### [TASK DETAILS]
Reproduce the data that follows in its entirety, character for character.

### [DATA TO USE]
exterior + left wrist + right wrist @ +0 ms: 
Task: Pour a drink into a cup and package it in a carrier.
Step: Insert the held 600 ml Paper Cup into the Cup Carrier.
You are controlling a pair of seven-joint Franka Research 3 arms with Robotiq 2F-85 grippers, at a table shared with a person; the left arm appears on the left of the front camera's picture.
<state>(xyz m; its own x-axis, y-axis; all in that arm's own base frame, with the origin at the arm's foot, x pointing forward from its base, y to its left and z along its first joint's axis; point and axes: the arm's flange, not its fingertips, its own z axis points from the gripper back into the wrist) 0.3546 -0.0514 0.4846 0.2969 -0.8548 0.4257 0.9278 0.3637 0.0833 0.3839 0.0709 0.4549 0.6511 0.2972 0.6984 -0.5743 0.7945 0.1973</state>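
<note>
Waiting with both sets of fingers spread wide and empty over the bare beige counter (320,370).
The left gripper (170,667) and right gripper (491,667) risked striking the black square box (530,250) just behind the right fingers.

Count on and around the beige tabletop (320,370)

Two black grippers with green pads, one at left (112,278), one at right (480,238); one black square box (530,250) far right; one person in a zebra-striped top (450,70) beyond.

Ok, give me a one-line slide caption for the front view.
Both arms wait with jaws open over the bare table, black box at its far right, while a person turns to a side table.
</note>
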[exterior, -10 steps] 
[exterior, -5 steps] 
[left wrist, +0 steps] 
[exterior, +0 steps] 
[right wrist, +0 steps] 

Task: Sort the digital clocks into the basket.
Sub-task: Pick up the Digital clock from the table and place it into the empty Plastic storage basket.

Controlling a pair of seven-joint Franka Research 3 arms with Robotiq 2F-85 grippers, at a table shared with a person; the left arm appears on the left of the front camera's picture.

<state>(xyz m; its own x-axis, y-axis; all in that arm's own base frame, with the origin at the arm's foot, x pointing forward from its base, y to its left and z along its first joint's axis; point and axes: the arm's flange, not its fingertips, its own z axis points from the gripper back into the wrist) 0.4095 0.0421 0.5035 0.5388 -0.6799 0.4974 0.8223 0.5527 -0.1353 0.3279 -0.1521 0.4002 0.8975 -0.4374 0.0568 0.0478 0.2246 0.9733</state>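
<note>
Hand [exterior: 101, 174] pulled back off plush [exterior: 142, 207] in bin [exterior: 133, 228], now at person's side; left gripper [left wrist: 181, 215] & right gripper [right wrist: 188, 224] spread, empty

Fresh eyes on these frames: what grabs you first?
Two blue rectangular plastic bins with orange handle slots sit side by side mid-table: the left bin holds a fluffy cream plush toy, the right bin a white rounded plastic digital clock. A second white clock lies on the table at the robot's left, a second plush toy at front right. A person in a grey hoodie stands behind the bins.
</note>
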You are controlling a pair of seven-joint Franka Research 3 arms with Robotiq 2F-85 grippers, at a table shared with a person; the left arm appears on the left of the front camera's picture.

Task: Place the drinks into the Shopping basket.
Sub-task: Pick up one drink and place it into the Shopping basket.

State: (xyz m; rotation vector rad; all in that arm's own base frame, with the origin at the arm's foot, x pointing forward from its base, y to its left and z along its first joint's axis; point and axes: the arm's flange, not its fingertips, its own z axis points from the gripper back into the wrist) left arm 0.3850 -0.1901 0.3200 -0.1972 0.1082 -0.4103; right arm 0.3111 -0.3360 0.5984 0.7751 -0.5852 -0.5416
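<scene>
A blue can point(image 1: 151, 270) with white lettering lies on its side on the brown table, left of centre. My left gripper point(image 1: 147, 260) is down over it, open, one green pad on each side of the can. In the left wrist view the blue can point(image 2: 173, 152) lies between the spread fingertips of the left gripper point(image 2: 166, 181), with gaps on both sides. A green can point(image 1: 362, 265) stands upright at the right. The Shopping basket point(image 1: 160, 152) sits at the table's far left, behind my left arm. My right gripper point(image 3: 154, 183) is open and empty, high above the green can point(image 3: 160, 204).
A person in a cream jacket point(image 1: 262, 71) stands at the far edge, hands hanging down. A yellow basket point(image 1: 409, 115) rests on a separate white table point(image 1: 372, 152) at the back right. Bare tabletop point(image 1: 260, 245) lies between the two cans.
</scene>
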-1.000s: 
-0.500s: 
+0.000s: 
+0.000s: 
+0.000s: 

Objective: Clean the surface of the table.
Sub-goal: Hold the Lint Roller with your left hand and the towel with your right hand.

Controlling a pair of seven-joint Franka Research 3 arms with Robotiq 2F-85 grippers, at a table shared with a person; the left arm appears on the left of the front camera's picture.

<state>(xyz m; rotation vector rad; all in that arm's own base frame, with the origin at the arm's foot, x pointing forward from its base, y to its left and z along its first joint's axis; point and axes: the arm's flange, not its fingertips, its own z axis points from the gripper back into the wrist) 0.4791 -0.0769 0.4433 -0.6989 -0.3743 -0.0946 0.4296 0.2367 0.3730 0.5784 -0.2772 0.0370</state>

### [THE ANSWER]
exterior + left wrist + right wrist @ +0 ms: 
Task: Pour a drink into a cup and package it in a carrier.
Step: Insert the held 600 ml Paper Cup into the Cup Carrier.
You are controlling a pair of seven-joint Franka Research 3 arms with Robotiq 2F-85 grippers, at a table shared with a person; the left arm appears on the left of the front camera's picture.
<state>(xyz m; its own x-axis, y-axis; all in that arm's own base frame, with the origin at the arm's foot, x pointing forward from its base, y to its left and z along its first joint's axis; point and axes: the arm's flange, not its fingertips, its own z axis points from the gripper back into the wrist) 0.3546 -0.0514 0.4846 0.2969 -0.8548 0.4257 0.9278 0.3637 0.0833 0.3839 0.0709 0.4549 0.6511 0.2972 0.6984 -0.5743 0.7945 0.1973</state>
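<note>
Waiting with both sets of fingers spread wide and empty over the bare beige counter (320,370).
The left gripper (170,667) and right gripper (491,667) risked striking the black square box (530,250) just behind the right fingers.

Count on and around the beige tabletop (320,370)

Two black grippers with green pads, one at left (112,278), one at right (480,238); one black square box (530,250) far right; one person in a zebra-striped top (450,70) beyond.

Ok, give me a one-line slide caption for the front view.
Both arms wait with jaws open over the bare table, black box at its far right, while a person turns to a side table.
</note>
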[exterior, -10 steps] 
[exterior, -5 steps] 
[left wrist, +0 steps] 
[exterior, +0 steps] 
[right wrist, +0 steps] 

Task: Sort the digital clocks into the basket.
Sub-task: Pick up the Digital clock from the table and place it into the empty Plastic storage basket.

Controlling a pair of seven-joint Franka Research 3 arms with Robotiq 2F-85 grippers, at a table shared with a person; the left arm appears on the left of the front camera's picture.

<state>(xyz m; its own x-axis, y-axis; all in that arm's own base frame, with the origin at the arm's foot, x pointing forward from its base, y to its left and z along its first joint's axis; point and axes: the arm's flange, not its fingertips, its own z axis points from the gripper back into the wrist) 0.4095 0.0421 0.5035 0.5388 -0.6799 0.4974 0.8223 0.5527 -0.1353 0.3279 -0.1521 0.4002 0.8975 -0.4374 0.0568 0.0478 0.2246 0.9733</state>
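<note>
Hand [exterior: 101, 174] pulled back off plush [exterior: 142, 207] in bin [exterior: 133, 228], now at person's side; left gripper [left wrist: 181, 215] & right gripper [right wrist: 188, 224] spread, empty

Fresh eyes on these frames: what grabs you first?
Two blue rectangular plastic bins with orange handle slots sit side by side mid-table: the left bin holds a fluffy cream plush toy, the right bin a white rounded plastic digital clock. A second white clock lies on the table at the robot's left, a second plush toy at front right. A person in a grey hoodie stands behind the bins.
</note>
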You are controlling a pair of seven-joint Franka Research 3 arms with Robotiq 2F-85 grippers, at a table shared with a person; the left arm appears on the left of the front camera's picture.

Task: Place the drinks into the Shopping basket.
Sub-task: Pick up one drink and place it into the Shopping basket.

State: (xyz m; rotation vector rad; all in that arm's own base frame, with the origin at the arm's foot, x pointing forward from its base, y to its left and z along its first joint's axis; point and axes: the arm's flange, not its fingertips, its own z axis points from the gripper back into the wrist) left arm 0.3850 -0.1901 0.3200 -0.1972 0.1082 -0.4103; right arm 0.3111 -0.3360 0.5984 0.7751 -0.5852 -0.5416
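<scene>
A blue can point(image 1: 151, 270) with white lettering lies on its side on the brown table, left of centre. My left gripper point(image 1: 147, 260) is down over it, open, one green pad on each side of the can. In the left wrist view the blue can point(image 2: 173, 152) lies between the spread fingertips of the left gripper point(image 2: 166, 181), with gaps on both sides. A green can point(image 1: 362, 265) stands upright at the right. The Shopping basket point(image 1: 160, 152) sits at the table's far left, behind my left arm. My right gripper point(image 3: 154, 183) is open and empty, high above the green can point(image 3: 160, 204).
A person in a cream jacket point(image 1: 262, 71) stands at the far edge, hands hanging down. A yellow basket point(image 1: 409, 115) rests on a separate white table point(image 1: 372, 152) at the back right. Bare tabletop point(image 1: 260, 245) lies between the two cans.
</scene>
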-1.000s: 
-0.500s: 
+0.000s: 
+0.000s: 
+0.000s: 

Objective: Clean the surface of the table.
Sub-goal: Hold the Lint Roller with your left hand and the towel with your right hand.

Controlling a pair of seven-joint Franka Research 3 arms with Robotiq 2F-85 grippers, at a table shared with a person; the left arm appears on the left of the front camera's picture.

<state>(xyz m; rotation vector rad; all in that arm's own base frame, with the origin at the arm's foot, x pointing forward from its base, y to its left and z along its first joint's axis; point and axes: the arm's flange, not its fingertips, its own z axis points from the gripper back into the wrist) 0.4791 -0.0769 0.4433 -0.6989 -0.3743 -0.0946 0.4296 0.2367 0.3730 0.5784 -0.2772 0.0370</state>

Work on this exercise has been completed.